Hoy la casa austera rodeada de imponente vegetación donde vivió es el Museo Haroldo Conti. Según dicen, la cocina, que conserva el mobiliario original, era su lugar preferido para escribir. Junto a la ventana está la mesa que fue testigo de sus trazos y la pava con la que cebaba los mates que compartió con sus amigos Rodolfo Walsh y Eduardo Galeano, a quienes albergó más de una vez. Conserva la heladera cuya tapa servía de escondite para libros censurados en épocas de persecución, la estufa salamandra, el póster del Che Guevara y una habitación pequeña con dos camas. Cabe recordar que en honor a Conti, el 5 de mayo –fecha de su desaparición en 1976– fue declarado “Día del Escritor Bonaerense”.

Federico García Lorca

Pero no solo grandes de la literatura argentina se vieron motivados por Buenos Aires. Federico García Lorca, el poeta de mayor influencia y popularidad de la literatura española del siglo XX, también encontró magia en sus calles. Llegó a la capital porteña el 13 de octubre de 1933 en pleno apogeo de la Década Infame. Su estadía iba a ser corta pero suficiente para dar algunas entrevistas, reunirse con colegas y promocionar su compañía de teatro popular y ambulante La Barraca. Pero esos poquitos días se convirtieron en meses. Se enamoró de la ciudad y vivenció el sabor del éxito con su obra «Bodas de sangre«, que la actriz Lola Membrives representaba con éxito en el Teatro Avenida.

Durante esos meses, Lorca se paseaba por la ciudad como un porteño más. Se incorporaba a la vida social de una Buenos Aires que ya veía caminar por sus calles a figuras de peso como Borges, Victoria Ocampo y Carlos Gardel. Ver al autor de “La casa de Bernarda Alba” tomar un café en el Tortoni, pasear por el Tigre, caminar por la Avenida Corrientes o la calle Florida, pasaron a ser imágenes cotidianas. 

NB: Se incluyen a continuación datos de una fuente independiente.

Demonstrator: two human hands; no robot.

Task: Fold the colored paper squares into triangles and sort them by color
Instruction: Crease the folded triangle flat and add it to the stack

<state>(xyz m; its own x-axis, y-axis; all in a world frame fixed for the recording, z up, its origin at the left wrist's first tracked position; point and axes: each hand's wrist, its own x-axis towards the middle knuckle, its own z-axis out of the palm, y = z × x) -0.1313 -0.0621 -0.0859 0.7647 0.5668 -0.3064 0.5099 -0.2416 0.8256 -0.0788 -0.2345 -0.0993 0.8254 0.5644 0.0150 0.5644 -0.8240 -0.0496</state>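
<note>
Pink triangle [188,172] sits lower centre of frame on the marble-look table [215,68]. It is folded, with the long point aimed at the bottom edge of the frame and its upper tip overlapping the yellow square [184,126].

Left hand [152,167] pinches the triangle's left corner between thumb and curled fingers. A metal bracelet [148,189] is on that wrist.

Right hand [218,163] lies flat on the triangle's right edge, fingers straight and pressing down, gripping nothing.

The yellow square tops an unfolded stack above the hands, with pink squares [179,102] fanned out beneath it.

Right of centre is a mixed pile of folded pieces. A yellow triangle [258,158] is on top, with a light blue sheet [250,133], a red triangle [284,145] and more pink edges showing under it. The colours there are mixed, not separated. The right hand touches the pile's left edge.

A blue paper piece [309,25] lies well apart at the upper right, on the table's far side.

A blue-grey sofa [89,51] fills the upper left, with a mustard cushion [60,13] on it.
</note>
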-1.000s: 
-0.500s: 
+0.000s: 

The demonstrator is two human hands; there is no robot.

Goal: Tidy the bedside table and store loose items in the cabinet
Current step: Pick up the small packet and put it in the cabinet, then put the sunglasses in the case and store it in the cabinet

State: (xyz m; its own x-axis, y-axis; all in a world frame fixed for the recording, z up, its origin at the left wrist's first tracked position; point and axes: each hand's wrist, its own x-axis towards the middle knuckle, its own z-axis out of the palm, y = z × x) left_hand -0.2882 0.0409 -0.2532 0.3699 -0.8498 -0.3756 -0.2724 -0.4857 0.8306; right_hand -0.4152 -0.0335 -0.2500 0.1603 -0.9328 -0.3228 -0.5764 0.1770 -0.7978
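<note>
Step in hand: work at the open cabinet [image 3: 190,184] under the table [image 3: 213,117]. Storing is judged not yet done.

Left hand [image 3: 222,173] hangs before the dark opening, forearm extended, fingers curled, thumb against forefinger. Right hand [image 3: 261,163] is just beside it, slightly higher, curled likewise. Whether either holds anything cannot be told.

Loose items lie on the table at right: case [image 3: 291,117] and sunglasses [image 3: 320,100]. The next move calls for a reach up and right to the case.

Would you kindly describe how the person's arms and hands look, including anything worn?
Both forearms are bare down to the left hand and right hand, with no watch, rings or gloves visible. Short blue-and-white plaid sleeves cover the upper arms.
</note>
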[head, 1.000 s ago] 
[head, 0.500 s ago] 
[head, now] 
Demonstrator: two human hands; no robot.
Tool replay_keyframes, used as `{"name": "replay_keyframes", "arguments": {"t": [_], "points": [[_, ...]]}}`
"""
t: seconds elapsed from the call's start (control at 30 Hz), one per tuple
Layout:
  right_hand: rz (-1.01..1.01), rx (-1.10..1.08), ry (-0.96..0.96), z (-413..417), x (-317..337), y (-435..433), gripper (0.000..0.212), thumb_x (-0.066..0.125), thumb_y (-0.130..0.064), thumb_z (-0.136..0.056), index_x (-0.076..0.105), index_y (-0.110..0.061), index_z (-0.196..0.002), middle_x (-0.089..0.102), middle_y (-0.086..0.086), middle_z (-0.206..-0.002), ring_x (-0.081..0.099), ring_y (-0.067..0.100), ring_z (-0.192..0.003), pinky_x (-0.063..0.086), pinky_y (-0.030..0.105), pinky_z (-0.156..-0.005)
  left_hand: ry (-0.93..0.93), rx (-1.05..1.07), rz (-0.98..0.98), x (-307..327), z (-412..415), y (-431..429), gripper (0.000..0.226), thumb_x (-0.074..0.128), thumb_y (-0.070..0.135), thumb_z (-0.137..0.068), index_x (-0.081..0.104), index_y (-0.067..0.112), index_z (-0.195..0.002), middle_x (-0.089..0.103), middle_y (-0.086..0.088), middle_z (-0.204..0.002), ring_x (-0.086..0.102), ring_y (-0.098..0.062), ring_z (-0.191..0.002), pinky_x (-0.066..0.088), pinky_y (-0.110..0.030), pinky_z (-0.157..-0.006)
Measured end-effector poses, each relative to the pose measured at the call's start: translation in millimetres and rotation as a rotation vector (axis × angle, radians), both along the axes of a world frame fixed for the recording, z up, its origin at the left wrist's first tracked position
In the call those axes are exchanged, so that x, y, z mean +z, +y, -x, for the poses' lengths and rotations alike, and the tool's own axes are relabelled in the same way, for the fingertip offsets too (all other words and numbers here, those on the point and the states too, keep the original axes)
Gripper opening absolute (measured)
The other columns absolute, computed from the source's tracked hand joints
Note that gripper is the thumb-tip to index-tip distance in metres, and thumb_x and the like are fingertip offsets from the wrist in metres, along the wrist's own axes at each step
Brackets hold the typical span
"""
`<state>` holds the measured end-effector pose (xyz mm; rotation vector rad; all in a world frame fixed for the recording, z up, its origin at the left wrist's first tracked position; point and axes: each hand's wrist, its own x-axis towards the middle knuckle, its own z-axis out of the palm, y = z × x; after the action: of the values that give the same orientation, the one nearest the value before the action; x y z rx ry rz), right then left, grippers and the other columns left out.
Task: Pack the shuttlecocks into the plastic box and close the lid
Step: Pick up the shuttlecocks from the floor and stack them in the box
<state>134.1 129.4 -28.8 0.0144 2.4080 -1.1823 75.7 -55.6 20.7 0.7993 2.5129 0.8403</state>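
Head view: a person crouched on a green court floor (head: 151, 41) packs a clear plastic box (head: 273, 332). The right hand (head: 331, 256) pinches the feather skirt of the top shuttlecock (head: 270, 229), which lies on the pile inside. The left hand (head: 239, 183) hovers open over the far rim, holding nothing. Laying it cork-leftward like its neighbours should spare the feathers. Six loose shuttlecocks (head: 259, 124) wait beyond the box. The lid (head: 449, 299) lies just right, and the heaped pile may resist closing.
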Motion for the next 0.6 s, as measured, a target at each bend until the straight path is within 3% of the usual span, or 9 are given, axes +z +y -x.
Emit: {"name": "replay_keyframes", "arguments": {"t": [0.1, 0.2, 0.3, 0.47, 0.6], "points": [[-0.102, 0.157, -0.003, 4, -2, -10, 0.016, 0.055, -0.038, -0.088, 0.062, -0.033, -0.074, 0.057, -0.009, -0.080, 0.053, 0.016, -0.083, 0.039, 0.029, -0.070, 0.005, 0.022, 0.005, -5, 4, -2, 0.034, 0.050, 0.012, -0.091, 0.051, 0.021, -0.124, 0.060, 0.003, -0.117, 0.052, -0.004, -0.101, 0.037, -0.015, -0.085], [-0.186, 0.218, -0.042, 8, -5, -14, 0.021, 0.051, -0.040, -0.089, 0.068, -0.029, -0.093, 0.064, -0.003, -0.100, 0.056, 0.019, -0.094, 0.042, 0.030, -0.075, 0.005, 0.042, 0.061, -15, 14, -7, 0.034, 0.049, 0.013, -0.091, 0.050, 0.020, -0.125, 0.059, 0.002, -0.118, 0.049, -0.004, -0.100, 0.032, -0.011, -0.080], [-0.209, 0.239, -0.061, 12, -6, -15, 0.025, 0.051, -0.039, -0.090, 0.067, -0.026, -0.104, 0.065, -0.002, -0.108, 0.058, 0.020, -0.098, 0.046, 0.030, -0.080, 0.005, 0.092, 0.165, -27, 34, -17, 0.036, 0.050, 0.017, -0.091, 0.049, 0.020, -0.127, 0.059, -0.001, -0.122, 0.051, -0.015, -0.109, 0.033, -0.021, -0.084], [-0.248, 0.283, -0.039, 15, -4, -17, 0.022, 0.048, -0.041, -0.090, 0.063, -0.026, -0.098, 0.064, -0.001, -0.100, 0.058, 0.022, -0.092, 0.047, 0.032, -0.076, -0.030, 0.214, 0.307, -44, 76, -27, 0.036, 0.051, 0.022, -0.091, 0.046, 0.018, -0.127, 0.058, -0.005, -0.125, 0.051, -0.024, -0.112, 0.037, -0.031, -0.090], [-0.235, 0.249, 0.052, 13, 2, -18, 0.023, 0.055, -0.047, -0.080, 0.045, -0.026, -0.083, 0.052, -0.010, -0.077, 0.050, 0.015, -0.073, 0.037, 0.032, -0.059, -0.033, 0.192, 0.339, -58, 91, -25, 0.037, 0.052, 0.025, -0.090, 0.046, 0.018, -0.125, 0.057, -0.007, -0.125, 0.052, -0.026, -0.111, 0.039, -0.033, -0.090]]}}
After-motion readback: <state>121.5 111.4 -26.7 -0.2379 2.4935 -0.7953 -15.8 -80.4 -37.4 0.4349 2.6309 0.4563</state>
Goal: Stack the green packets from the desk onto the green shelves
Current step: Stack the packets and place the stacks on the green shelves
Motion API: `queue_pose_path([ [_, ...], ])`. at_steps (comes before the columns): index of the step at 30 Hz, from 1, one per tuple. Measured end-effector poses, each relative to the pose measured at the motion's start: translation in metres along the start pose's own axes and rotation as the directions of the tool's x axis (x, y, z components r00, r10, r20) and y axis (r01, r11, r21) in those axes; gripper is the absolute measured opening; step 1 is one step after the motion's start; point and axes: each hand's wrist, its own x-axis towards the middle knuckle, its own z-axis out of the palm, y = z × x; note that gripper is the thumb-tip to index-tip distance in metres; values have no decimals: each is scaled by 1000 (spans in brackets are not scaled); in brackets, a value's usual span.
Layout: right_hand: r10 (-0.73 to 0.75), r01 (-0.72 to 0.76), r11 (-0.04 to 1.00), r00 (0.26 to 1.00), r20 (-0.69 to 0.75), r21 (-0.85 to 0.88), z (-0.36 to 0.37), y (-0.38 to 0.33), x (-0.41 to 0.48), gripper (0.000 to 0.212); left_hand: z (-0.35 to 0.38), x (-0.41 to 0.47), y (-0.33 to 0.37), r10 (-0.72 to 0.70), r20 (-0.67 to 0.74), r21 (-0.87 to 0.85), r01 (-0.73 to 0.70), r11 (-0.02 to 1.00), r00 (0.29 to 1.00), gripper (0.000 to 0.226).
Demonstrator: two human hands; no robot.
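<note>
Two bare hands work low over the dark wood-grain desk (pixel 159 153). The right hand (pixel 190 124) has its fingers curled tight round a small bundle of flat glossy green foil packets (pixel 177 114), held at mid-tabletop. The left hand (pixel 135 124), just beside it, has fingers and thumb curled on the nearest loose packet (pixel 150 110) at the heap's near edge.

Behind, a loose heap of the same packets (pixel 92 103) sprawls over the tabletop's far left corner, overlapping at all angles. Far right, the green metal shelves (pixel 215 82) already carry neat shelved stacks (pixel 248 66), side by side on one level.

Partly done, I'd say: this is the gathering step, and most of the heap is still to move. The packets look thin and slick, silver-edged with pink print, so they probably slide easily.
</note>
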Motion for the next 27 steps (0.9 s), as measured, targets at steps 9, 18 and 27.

Su «hogar» fue el Hotel Castelar – diseñado por Mario Palanti, el arquitecto del Palacio Barolo -, sobre Avenida de Mayo, donde hay una placa que recuerda el paso de Lorca. Se quedó medio año en la habitación 704, que luego fue su pequeño gran museo (hacían incluso recitales con su poesía). «Se asomaba al balcón, miraba Avenida de Mayo y se inspiraba«, contaron allí. Lamentablemente el hotel cerró hace muy poco a causa de la pandemia y la falta de actividad, y la habitación del autor de «Bodas de sangre» no podrá, por lo menos en el corto plazo, volver a ser visitada por algún fanático.